POLÍTICA: Ruas pede ao STF para assumir governo do Estado; Paes aposta no Sul Fluminense
Faltando poucos meses para as eleições de outubro, os principais postulantes ao Palácio Guanabara seguem se movimentando a todo vapor. Na liderança das pesquisas de intenção de voto, o ex-prefeito do Rio, Eduardo Paes (PSD), está apostando em construir alianças no interior e empenhou-se em agendar um tour pelo Sul Fluminense; em Volta Redonda, estará na próxima quarta, 29. Já o deputado Douglas Ruas (PL), novo presidente da Alerj, foi ao Supremo Tribunal Federal para tentar se tornar governador interino.

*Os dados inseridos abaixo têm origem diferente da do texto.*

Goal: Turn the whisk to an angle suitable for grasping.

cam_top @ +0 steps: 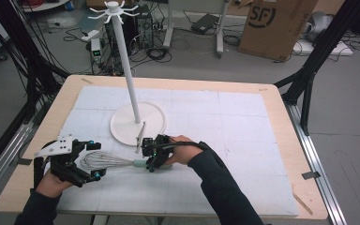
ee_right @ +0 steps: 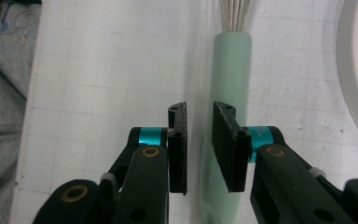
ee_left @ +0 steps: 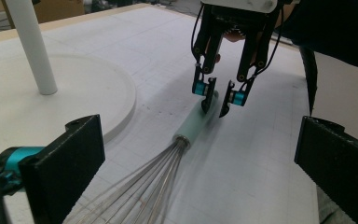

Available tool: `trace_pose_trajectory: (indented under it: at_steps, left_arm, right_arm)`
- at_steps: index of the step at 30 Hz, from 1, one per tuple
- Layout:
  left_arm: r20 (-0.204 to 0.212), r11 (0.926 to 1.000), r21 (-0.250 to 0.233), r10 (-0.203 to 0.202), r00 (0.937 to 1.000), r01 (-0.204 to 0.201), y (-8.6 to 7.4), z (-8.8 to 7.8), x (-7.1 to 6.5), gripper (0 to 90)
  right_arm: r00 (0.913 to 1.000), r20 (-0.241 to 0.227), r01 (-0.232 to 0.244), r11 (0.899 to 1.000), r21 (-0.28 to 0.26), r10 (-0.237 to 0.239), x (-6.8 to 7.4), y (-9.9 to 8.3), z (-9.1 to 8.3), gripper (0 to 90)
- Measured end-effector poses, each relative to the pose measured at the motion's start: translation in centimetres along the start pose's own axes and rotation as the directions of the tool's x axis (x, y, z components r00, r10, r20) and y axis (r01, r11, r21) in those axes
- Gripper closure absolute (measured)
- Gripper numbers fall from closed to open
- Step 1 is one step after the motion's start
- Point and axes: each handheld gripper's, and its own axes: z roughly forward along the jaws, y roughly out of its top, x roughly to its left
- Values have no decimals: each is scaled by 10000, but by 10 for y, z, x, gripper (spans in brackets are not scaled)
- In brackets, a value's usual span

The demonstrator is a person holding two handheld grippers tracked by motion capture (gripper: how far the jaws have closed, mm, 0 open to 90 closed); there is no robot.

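Note:
A wire whisk with a pale green handle [cam_top: 139, 163] lies flat on the white mat, wires toward the left. My left gripper [cam_top: 96, 159] stands wide open, level with the table, and the whisk's wires [ee_left: 144, 186] reach in between its jaws without touching them. My right gripper [cam_top: 151, 167] points down over the far end of the handle [ee_left: 193, 126]. In the right gripper view, that gripper [ee_right: 200, 109] shows a narrow gap with nothing in it. One jaw hangs over the handle [ee_right: 233, 70], the other over bare mat beside it.
A white stand with a round base [cam_top: 122, 126] and a tall pole [cam_top: 126, 65] topped with hooks stands just behind the whisk. A thin pale stick [cam_top: 140, 136] lies across the base's front edge. The mat [cam_top: 243, 140] stretches to the right; a cardboard box [cam_top: 276, 23] sits on the floor beyond.

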Motion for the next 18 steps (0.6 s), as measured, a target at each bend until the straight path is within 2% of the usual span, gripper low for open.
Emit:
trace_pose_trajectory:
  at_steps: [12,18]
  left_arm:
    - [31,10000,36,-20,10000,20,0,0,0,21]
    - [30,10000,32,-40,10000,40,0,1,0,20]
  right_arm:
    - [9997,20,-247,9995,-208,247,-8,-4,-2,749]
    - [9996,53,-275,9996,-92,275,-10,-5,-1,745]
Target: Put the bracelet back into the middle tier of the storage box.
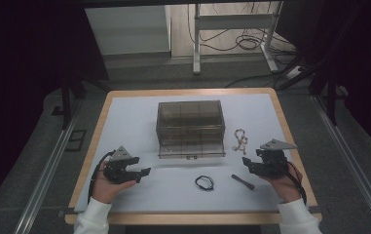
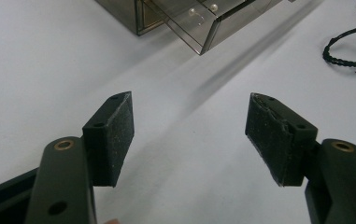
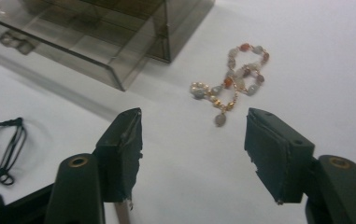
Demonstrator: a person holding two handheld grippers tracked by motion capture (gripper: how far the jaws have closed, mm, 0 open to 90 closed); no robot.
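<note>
A smoky see-through drawer box stands mid-table with its bottom drawer pulled out toward me. A beaded bracelet lies to its right, and a black cord bracelet and a short dark stick lie in front. My left gripper rests open at the front left, nothing between its jaws. The right gripper is open at the front right, just short of the beads. In the right gripper view the beaded bracelet lies beyond the open gripper. In the left gripper view the gripper is empty, the drawer ahead.
A white mat covers the wood-edged table. The black cord bracelet lies to the right in the left gripper view and at the left edge in the right gripper view. Two pale beads lie in the drawer.
</note>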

Na quarta, 22, Eduardo Paes esteve em Barra do Piraí, reunindo-se com lideranças, como o presidente da Câmara, Rafael Couto, e o vereador Pedrinho ADL. Paes fez até questão de gravar um vídeo sobre a cidade. “Barra do Piraí está fazendo uma coisa que poucas cidades têm coragem de fazer. A prefeita Kátia Miki entrou na Justiça contra o Dnit, por conta da BR-393. E ela está certa em lutar pela sua cidade. Mas faço uma pergunta: cadê o Estado do Rio nessa briga? Uma cidade como Barra do Piraí não pode ficar brigando sozinha com Brasília. Isso não pode continuar assim”, afirmou, fazendo a promessa de – caso chegue a governador – dar todo apoio ao interior.
Também na quarta, 22, Paes esteve em Piraí, com o prefeito Pezão (MDB) e o prefeito de Rio Claro, Babton Biondi (PP). “Eu quero me comprometer a, se um dia me tornar governador, fazer de Piraí um Polo das Cidades Inteligentes do Rio, firmando um convênio do Estado com o Município, para Piraí formar gestores, exportar tecnologia e receber investimentos”, disse Paes, que terminou o dia com uma visita a Vassouras.
Quanto ao deputado Douglas Ruas (PL), na quarta, 22, já como presidente da Alerj, ele comandou a sua primeira sessão legislativa e fez um discurso de, digamos, pacificação. Na quinta, 23, a Alerj entrou com um pedido no STF para que Ruas seja reconhecido como primeiro na linha sucessória e possa assumir o cargo de governador em exercício.
No documento, a Procuradoria-Geral da Alerj sustenta que a permanência do presidente do TJ no comando do Executivo só se justificava pela ausência de um presidente da Assembleia devidamente investido. Agora, com Ruas já empossado, a Casa diz que o cenário mudou. “Se a permanência do Presidente do Tribunal de Justiça no exercício da chefia do Executivo se legitimava enquanto inexistente ou inviável a investidura do primeiro sucessor constitucional, a recomposição institucional impõe o retorno imediato à ordem sucessória normal”, afirma a Alerj. Detalhe: até o fechamento desta edição, o ministro Luiz Fux ainda não havia se manifestado sobre o pedido de Douglas Ruas.